Why the collapse in oil prices is such a huge win for China – by Nathan Vanderklippe (Globe and Mail – November 28, 2014)

The Globe and Mail is Canada’s national newspaper with the second largest broadsheet circulation in the country. It has enormous influence on Canada’s political and business elite.

BEIJING — The slowdown in China’s economy is so significant that oil prices, already in a free fall that has cut their value by a third since the summer, stand to remain weak for years to come, a prominent Chinese economist is warning.

Oil prices fell to four-year lows Thursday after OPEC member states opted not to trim output, a decision that sent the international Brent price of oil plunging more than $5 (U.S.) a barrel. The decision was widely viewed as a strategic move by the cartel to clip the wings of fast-rising U.S. output from booming regions like the Bakken and the Eagle Ford.

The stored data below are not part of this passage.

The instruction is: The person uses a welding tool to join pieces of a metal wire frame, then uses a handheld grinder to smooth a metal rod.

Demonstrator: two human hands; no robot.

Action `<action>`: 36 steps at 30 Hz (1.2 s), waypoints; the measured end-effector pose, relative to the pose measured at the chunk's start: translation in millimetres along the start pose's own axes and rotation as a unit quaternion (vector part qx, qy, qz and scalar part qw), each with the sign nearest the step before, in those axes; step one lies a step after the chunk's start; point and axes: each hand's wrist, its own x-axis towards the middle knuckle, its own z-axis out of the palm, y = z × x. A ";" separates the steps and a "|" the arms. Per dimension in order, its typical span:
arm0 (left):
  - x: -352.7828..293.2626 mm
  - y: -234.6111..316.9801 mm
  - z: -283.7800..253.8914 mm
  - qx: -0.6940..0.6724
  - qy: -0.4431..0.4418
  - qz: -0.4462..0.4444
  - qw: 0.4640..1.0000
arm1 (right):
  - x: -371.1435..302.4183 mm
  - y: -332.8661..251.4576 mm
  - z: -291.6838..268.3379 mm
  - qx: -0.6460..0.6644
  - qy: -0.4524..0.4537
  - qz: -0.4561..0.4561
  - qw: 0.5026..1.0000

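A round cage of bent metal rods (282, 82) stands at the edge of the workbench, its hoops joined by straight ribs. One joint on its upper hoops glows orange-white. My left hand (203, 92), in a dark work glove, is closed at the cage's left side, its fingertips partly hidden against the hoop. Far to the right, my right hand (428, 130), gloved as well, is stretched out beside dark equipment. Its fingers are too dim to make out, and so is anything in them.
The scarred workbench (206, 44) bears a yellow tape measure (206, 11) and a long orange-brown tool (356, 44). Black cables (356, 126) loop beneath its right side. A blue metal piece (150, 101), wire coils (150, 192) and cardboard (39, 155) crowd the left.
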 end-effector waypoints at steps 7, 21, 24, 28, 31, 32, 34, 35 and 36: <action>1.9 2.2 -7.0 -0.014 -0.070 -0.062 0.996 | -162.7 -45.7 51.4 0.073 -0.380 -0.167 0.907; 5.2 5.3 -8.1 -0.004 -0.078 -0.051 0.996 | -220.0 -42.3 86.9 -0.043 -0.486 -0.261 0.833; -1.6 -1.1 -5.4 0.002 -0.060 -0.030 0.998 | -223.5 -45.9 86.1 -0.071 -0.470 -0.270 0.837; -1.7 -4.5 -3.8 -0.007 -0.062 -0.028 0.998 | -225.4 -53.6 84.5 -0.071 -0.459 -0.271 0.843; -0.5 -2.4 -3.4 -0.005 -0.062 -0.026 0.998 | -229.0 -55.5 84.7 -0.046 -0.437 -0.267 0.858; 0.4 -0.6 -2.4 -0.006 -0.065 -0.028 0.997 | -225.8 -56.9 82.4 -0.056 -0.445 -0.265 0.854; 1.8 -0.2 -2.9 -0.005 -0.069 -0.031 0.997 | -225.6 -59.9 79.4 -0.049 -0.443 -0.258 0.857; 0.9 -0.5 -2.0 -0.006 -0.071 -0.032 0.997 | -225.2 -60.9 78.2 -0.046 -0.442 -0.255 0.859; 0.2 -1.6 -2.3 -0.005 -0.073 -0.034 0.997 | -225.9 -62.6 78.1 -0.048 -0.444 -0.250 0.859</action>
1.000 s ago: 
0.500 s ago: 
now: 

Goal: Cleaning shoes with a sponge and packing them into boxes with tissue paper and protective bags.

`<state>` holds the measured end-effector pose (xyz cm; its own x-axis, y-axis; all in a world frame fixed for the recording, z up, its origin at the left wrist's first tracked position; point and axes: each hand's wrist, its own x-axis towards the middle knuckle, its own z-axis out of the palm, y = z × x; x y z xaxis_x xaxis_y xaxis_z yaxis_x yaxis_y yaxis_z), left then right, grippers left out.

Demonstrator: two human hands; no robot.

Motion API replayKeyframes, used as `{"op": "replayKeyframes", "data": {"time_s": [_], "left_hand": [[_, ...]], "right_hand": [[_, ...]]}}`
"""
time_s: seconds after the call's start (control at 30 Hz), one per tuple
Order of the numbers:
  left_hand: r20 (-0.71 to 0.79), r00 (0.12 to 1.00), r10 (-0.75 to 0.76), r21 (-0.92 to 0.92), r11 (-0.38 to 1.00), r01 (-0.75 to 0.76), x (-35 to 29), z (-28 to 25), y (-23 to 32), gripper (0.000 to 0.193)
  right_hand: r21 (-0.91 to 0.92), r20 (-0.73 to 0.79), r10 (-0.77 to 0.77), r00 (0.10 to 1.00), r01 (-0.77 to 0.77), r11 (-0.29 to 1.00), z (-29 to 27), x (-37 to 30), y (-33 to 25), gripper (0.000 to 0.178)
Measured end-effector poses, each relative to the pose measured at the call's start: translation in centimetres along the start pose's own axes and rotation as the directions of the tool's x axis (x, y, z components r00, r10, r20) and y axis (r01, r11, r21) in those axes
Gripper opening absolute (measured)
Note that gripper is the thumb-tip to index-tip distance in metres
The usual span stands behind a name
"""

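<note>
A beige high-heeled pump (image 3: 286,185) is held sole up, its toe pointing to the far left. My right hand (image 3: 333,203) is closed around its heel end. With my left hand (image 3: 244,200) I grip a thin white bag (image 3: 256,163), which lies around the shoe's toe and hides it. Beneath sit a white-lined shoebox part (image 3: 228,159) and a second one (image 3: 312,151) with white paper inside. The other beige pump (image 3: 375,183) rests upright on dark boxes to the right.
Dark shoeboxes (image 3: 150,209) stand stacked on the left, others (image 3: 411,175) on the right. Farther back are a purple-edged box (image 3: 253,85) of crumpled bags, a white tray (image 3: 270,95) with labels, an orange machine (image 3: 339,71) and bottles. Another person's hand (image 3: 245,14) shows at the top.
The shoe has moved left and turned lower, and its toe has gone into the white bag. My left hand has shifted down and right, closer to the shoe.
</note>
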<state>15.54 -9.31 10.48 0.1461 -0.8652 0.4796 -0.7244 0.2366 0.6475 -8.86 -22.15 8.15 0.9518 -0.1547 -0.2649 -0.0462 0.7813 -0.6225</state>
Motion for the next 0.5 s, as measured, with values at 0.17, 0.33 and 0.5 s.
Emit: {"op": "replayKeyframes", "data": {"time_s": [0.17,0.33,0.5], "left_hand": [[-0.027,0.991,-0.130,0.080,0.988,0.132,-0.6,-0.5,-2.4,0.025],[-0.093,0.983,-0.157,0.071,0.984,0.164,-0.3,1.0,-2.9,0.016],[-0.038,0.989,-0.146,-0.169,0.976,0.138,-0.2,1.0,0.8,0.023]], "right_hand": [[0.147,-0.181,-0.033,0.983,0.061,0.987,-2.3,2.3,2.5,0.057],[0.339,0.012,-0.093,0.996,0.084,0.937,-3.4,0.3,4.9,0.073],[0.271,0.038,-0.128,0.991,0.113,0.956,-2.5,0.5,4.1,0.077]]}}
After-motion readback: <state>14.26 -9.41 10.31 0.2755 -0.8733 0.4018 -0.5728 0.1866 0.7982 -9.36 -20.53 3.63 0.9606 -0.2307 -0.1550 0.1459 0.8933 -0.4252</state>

But Andy Xie, the often-contrarian former top Asia-Pacific economist for Morgan Stanley, warned that the massive investment overhang in China, valued at more than $6-trillion, will dramatically affect its energy demand growth, and will, as a result, rein in oil prices for a long time to come.

“China’s energy demand, the only source of growth for a decade, has fallen sharply,” he said in an interview. “There are several conspiracy theories out there. None can affect demand supply balance, which determines prices.”

In mid-September, more than a month before Goldman Sachs rocked markets with its prediction that oil prices would fall to $70 a barrel, Mr. Xie told a conference in Kuwait that he expected oil prices to nosedive to $60. The audience laughed. Now, he’s being invited back to speak again.

“I told them the whole damn thing is driven by China. When the investment cycle turns down, everything goes down.”

For years, China alone propelled fully 50 per cent of the annual world growth in oil demand. But, Mr. Xie said, the country may bow out of its role in supporting global energy demand for a while. “The oil price will be range-bound between $60 to $80. There’s not another cycle coming. You look at China’s infrastructure – it’s built.”

Supply and demand can, of course, operate independently. But the OPEC decision to leave a production ceiling untouched, particularly at a time when oil prices had already fallen far from their lofty heights, suggests a “major tactical shift,” IHS Energy analysts Bhushan Bahree and Jamie Webster wrote Friday.